**EXERCISE PROMPT**
Read the data below. Every line holding the string "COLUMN" must be copied.
* * * *
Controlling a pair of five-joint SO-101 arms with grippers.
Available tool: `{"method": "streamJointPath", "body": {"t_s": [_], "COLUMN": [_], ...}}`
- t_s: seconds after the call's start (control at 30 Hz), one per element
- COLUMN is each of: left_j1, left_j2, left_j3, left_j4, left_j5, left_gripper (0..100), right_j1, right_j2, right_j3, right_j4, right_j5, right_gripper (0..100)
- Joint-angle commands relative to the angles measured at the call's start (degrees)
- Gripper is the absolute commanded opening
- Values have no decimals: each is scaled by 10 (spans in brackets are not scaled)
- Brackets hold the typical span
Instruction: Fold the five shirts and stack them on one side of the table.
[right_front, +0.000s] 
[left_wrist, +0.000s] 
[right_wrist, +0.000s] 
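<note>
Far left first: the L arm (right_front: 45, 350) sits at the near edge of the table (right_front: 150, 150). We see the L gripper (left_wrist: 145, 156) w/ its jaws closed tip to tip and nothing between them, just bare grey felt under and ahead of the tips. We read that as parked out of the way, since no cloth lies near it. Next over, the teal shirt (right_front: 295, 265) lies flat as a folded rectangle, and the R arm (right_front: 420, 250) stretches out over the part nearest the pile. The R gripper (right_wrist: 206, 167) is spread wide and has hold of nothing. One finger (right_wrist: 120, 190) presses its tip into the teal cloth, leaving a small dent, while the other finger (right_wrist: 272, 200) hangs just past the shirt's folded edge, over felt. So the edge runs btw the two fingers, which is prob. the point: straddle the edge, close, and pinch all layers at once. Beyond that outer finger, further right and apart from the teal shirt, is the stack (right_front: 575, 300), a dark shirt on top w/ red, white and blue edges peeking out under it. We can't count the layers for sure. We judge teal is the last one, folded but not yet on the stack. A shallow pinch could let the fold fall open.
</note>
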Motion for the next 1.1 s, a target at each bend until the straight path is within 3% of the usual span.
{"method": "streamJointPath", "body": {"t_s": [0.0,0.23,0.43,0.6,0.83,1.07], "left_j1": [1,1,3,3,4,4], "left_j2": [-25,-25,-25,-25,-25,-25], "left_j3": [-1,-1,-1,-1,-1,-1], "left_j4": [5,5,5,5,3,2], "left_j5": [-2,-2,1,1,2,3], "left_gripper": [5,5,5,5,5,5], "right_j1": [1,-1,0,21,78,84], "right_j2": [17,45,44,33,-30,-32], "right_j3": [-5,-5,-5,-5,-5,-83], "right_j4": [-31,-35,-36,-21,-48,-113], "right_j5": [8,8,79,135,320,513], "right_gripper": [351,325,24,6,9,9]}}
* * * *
**EXERCISE SOLUTION**
Available tool: `{"method": "streamJointPath", "body": {"t_s": [_], "COLUMN": [_], ...}}`
- COLUMN is each of: left_j1, left_j2, left_j3, left_j4, left_j5, left_gripper (0..100), right_j1, right_j2, right_j3, right_j4, right_j5, right_gripper (0..100)

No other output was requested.